Dat is toch wel godgeklaagd, vind ik. Al heel mijn leven loop ik al langs ’t strand, en nooit heb ik op dat zaagtandpatroon
gelet. Is dat niet erg? En nooit eerder heeft iemand me gezegd dat een
golfbreker geen golfbreker is maar een strandhoofd. Is dat niet merkwaardig?
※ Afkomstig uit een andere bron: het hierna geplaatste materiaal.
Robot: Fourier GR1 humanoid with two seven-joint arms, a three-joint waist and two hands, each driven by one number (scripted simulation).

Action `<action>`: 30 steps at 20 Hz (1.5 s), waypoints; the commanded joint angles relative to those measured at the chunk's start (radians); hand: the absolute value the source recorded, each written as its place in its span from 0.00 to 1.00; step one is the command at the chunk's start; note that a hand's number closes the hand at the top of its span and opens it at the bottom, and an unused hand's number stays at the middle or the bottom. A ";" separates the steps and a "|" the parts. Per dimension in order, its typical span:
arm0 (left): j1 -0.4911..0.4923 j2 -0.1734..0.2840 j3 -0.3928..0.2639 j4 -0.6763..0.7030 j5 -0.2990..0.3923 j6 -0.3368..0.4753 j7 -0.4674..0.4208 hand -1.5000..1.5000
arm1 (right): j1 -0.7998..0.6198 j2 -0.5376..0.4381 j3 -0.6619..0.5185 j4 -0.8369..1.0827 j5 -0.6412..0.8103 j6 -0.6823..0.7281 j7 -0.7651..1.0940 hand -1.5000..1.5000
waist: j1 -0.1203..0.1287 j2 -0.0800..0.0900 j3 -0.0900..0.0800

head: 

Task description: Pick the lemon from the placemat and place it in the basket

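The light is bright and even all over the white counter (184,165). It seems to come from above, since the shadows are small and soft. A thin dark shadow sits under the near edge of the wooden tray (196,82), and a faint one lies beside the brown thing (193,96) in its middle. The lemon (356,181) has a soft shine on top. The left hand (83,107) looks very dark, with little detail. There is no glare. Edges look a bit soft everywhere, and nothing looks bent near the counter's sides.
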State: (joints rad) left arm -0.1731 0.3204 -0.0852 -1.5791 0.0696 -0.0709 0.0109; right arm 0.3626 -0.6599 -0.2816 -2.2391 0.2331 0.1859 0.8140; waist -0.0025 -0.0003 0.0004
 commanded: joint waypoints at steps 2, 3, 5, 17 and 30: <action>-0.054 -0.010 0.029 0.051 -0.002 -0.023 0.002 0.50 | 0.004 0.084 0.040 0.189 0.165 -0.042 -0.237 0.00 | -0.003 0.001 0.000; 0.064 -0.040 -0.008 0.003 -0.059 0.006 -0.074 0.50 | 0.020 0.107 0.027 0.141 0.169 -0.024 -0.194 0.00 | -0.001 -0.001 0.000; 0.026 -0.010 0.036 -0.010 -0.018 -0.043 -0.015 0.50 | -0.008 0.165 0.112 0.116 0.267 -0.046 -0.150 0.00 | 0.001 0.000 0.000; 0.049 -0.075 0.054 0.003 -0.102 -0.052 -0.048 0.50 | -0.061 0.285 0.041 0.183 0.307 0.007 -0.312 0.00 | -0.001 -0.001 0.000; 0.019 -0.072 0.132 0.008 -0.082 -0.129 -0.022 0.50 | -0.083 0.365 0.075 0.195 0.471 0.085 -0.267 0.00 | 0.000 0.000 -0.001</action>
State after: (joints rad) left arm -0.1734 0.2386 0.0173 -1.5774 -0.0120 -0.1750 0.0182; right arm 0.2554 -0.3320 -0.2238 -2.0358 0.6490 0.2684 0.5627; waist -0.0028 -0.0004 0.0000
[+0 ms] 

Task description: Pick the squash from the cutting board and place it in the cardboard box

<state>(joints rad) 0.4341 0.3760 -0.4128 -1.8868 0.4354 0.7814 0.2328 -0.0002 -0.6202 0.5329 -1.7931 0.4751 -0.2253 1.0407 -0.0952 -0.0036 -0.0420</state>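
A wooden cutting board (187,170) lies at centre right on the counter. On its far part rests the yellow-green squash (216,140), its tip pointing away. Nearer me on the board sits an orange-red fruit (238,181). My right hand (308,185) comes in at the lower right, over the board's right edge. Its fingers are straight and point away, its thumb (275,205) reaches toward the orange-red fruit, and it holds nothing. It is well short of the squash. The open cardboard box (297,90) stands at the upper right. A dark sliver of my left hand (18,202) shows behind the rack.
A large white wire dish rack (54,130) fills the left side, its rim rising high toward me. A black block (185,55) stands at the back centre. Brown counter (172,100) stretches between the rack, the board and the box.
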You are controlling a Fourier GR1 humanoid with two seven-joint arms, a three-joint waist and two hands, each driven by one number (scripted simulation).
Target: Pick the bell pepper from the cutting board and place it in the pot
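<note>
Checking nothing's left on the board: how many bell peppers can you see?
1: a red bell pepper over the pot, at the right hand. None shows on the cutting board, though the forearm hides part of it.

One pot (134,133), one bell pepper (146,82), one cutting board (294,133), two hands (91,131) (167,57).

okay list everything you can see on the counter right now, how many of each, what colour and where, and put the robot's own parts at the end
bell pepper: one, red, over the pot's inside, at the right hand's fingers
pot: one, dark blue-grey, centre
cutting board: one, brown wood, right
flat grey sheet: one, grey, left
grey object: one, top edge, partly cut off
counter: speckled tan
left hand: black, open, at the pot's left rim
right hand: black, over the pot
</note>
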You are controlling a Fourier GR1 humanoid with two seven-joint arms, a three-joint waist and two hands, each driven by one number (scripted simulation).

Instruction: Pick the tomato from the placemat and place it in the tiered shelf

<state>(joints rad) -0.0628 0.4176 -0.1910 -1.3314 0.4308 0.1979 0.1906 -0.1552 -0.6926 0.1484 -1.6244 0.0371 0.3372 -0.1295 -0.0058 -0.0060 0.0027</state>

P.S.1: Dirk Reunbroeck laat me achteraf nog iets weten over die bovenstroomse en afwaartse zijde, uitdrukkingen die ik niet goed begrijp. ‘Dit’, zegt hij, ‘heeft te maken met de stromingen. Aan onze kust is de vloedstroom sterker dan de ebstroom en zet dus meer zand af aan de westkant van het strandhoofd. Op de foto zie je aan de westkant van het strandhoofd goed de verzanding.’ Ik kijk naar de foto en moet eerlijk toegeven dat ik dat helemaal niet zie. Wat ik wel zie is dat het strand in de verte smaller is dan vooraan op de foto, maar da’s wellicht niet ter zake doend. Ik zie ook dat het water tussen twee golfbre… sorry strandhoofden verder oprukt dan op de plek waar die strandhoofden de golven gebroken hebben. Vandaar dat we, blijkbaar verkeerdelijk, denken dat het golfbrekers zijn. Maar ben ik dan verkeerd wanneer ik zowel links als rechts van die strandhoofden evenveel zand zie liggen?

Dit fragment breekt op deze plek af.